▸ Task
Find the line in the entries below that contains "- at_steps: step". Repeat it exactly, and every line after it through the line that contains "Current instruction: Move".

▸ Excerpted records
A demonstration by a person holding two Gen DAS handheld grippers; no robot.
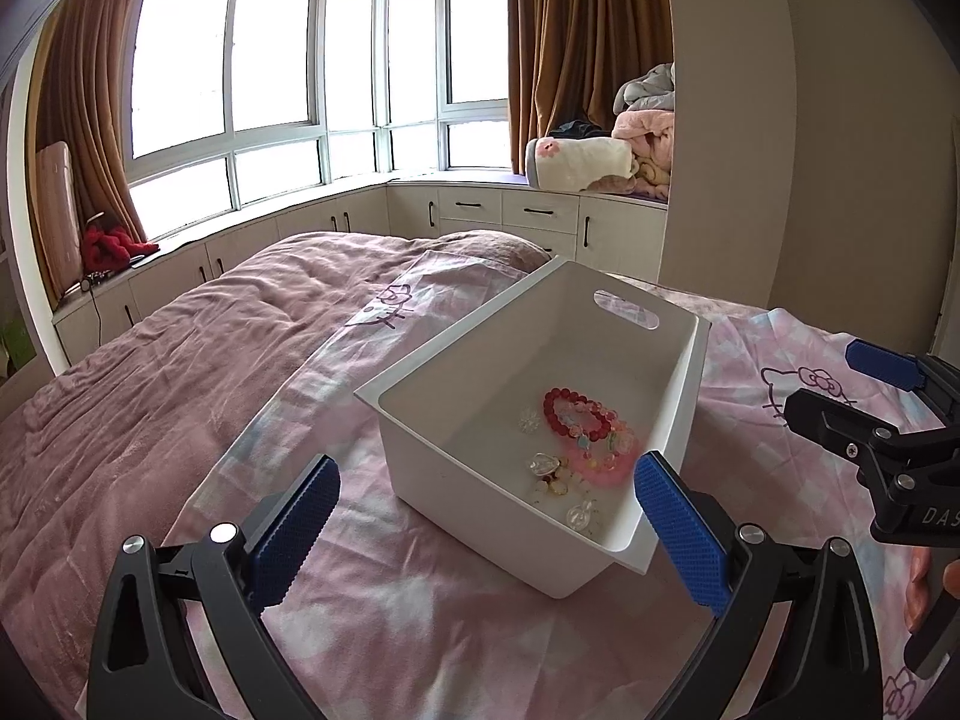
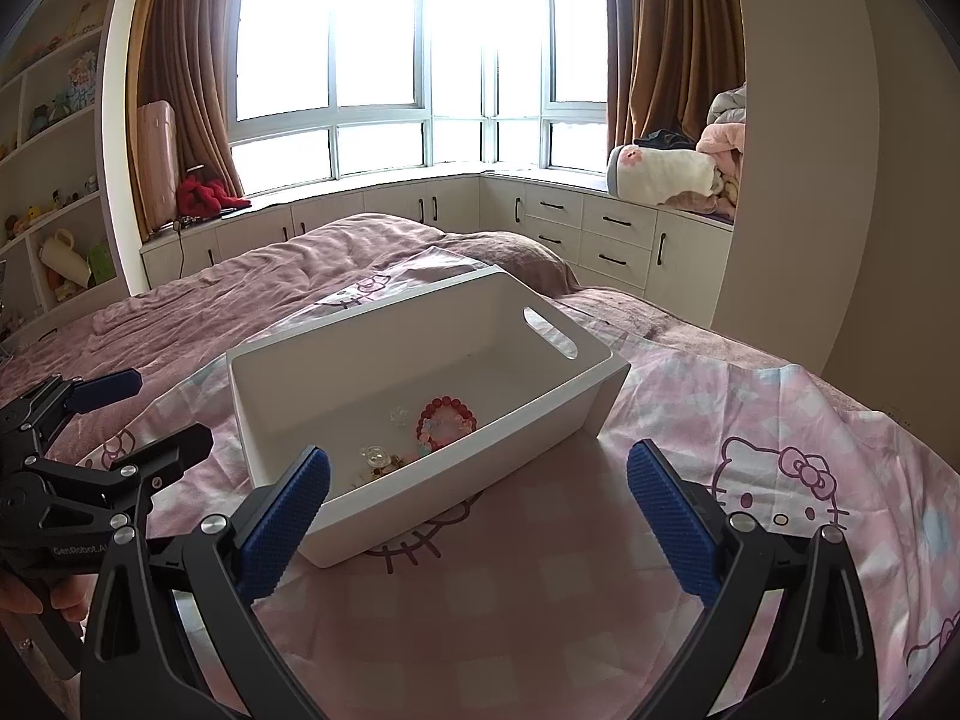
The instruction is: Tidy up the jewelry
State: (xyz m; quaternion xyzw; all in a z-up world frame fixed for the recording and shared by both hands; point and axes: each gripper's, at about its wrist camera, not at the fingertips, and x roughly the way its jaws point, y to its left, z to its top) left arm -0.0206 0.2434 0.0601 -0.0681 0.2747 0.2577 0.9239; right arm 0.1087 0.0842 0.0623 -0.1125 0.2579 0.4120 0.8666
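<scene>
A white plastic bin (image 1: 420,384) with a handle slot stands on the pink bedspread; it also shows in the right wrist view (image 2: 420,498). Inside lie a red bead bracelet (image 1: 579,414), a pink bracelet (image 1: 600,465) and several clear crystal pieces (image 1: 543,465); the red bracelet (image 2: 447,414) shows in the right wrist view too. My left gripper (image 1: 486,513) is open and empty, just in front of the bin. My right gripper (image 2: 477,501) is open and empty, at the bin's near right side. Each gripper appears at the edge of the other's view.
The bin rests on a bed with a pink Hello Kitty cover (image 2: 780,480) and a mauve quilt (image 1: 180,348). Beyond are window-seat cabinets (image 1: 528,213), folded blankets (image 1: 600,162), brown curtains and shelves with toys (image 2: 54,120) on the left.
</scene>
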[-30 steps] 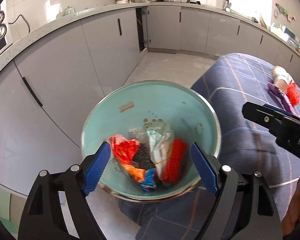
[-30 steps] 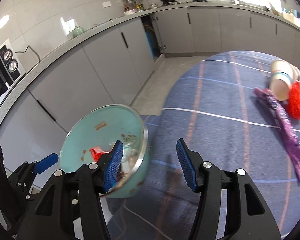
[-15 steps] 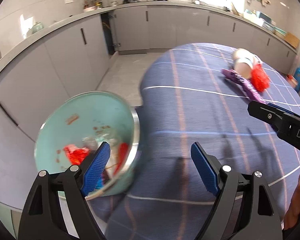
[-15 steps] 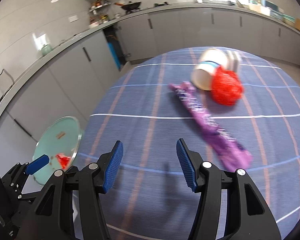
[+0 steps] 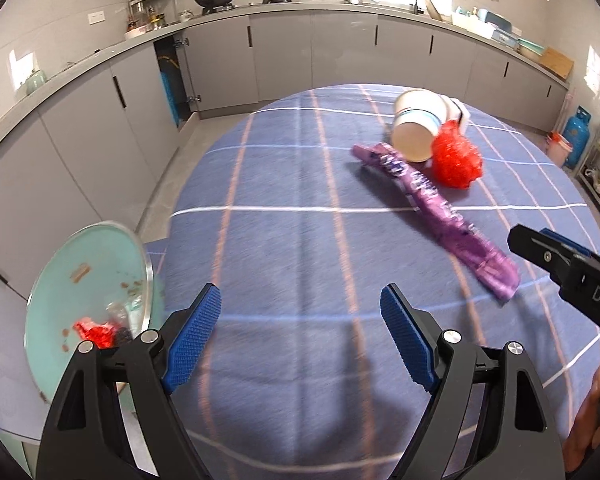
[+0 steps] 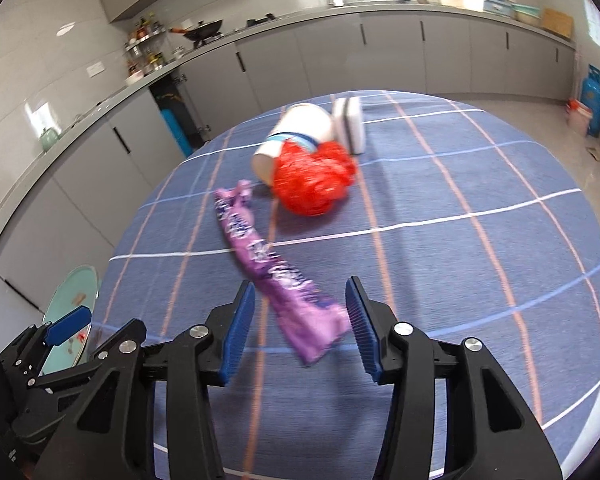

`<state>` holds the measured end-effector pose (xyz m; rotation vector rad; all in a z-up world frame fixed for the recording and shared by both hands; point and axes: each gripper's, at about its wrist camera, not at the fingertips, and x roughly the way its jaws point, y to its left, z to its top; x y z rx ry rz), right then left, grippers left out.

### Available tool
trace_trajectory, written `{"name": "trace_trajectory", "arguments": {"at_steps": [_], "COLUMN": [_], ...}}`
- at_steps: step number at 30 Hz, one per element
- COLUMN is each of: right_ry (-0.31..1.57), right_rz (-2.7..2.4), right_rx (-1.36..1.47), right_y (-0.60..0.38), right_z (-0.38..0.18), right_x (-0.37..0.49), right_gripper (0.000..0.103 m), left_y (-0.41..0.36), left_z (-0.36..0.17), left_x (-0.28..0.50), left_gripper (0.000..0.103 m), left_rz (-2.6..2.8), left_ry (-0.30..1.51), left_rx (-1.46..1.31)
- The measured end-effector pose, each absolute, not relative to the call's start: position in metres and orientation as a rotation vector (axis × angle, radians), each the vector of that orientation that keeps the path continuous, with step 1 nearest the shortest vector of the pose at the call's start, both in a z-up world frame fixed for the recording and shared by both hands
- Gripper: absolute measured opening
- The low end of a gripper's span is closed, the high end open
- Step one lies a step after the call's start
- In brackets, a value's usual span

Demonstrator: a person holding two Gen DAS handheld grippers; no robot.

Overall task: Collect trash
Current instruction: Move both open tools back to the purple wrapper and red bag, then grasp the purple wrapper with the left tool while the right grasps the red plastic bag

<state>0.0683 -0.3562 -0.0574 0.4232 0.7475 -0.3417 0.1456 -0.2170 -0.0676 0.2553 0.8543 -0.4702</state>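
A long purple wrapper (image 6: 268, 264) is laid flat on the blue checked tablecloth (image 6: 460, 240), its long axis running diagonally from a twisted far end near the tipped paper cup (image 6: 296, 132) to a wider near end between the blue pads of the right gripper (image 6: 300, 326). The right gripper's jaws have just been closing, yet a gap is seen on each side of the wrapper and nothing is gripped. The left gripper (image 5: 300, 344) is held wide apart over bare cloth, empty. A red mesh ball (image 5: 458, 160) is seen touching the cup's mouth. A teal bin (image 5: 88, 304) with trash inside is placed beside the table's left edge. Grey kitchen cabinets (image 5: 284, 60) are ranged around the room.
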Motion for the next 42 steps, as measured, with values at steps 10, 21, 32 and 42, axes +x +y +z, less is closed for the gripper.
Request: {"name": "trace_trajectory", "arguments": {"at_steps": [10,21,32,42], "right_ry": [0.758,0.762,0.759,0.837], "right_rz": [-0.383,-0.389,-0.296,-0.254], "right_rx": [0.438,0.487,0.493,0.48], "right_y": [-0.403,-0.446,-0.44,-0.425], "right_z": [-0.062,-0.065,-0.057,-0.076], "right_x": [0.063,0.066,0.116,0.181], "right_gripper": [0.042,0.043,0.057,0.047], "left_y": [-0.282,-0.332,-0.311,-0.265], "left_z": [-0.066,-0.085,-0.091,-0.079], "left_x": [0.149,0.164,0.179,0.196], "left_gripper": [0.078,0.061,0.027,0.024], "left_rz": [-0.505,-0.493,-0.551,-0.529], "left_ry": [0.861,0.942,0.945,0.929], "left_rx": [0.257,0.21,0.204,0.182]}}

▸ Answer box
- at_steps: step number at 30 Hz, one per element
- COLUMN is each of: right_ry (-0.31..1.57), right_rz (-2.7..2.4), right_rx (-1.36..1.47), right_y (-0.60..0.38), right_z (-0.38..0.18), right_x (-0.37..0.49), right_gripper (0.000..0.103 m), left_y (-0.41..0.36), left_z (-0.36..0.17), left_x (-0.28..0.50), left_gripper (0.000..0.103 m), left_rz (-2.6..2.8), left_ry (-0.30..1.51), left_rx (-1.46..1.31)
- The measured end-effector pose, each absolute, not relative to the call's start: position in metres and orientation as a rotation vector (axis × angle, radians), each the vector of that orientation that keeps the path continuous, with step 1 nearest the shortest vector of the pose at the call's start, both in a z-up world frame fixed for the recording and shared by both hands
- Gripper: absolute measured opening
- The low end of a gripper's span is closed, the high end open
- Step one lies a step after the call's start
- In brackets, a value's usual span

Demonstrator: a person holding two Gen DAS handheld grippers; no robot.

Overall task: Collect trash
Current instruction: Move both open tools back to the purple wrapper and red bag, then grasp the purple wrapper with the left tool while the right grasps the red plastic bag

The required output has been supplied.